* _ASSIGNED TASK_
Copy exactly the lines from the start of the material through the line with "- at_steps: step". Pictures stay out of the copy.

--- START ---

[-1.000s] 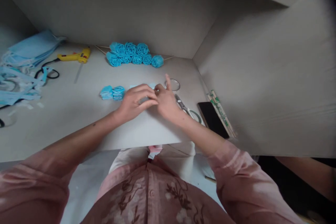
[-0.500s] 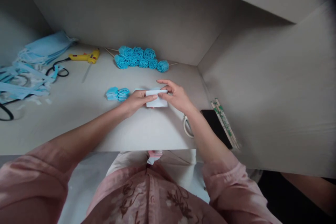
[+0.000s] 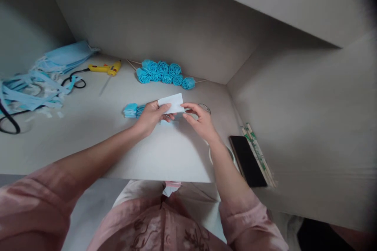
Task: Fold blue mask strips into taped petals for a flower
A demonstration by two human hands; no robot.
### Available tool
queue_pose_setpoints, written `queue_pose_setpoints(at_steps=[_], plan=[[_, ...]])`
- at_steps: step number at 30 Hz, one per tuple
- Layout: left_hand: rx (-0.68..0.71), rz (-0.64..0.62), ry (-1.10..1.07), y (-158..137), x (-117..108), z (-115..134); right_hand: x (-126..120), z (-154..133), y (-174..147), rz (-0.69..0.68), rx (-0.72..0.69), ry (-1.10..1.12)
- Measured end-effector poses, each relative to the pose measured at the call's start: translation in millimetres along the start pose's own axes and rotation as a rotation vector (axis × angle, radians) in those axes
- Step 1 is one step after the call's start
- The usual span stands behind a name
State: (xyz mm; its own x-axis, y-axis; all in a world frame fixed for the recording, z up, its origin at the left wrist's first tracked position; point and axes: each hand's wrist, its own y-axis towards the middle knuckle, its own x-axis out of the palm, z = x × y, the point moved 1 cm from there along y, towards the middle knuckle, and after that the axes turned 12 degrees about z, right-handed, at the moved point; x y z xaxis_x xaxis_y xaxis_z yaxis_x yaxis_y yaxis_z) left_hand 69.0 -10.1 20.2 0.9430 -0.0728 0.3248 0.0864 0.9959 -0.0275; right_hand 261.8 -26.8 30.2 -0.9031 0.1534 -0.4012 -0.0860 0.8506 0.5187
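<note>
A white folded rectangular piece of thin material (image 3: 172, 104) is pinched between the thumb and fingers of my left hand (image 3: 151, 115), tilted upward at its right side. My right hand (image 3: 200, 119) is at the piece's right edge, its fingertips touching or very close to it, with thumb and forefinger slightly apart. Below the hands a small light-blue piece (image 3: 169, 122) lies on the table, partly hidden. Beside my left hand sit small stacks of folded blue pieces (image 3: 130, 110), partly covered by the hand.
Blue fabric roses (image 3: 161, 72) on sticks lie at the back. At left are a yellow glue gun (image 3: 104, 68), stacked face masks (image 3: 69, 55) and cut strips (image 3: 29, 92). A phone (image 3: 247, 160), wrapped sticks (image 3: 259, 153) and a tape roll (image 3: 231, 153) lie at right.
The white piece has been raised and tilted in my left hand. My right hand has drawn from its front face to its right edge. The camera view has shifted.
</note>
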Motion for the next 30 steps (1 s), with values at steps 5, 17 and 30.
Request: queue_pose_setpoints(at_steps=[5, 17, 30], plan=[[0.011, 0.001, 0.018, -1.7, 2.8, -0.1, 7.8, -3.1, -1.4, 0.027, 0.074, 0.007], [0.033, 0.014, 0.076, -2.0, 4.3, -2.0, 10.3, -4.9, -0.7, 0.091, 0.168, 0.049], [0.038, -0.020, 0.122, -3.7, 5.6, -2.5, 13.4, 1.5, 0.0, 0.175, 0.213, 0.099]])
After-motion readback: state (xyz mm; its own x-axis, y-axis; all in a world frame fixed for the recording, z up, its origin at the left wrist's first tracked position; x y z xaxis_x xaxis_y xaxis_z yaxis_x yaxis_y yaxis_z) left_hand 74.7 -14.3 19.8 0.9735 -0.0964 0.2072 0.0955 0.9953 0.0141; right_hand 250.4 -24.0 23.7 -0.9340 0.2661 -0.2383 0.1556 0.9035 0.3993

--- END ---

* _OUTPUT FOR THIS TASK_
[-1.000s] 
[-0.500s] 
[+0.000s] 
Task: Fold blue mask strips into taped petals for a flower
A demonstration by two human hands; no robot.
### Available tool
queue_pose_setpoints, written `queue_pose_setpoints(at_steps=[_], plan=[[_, ...]])`
- at_steps: step number at 30 Hz, one per tuple

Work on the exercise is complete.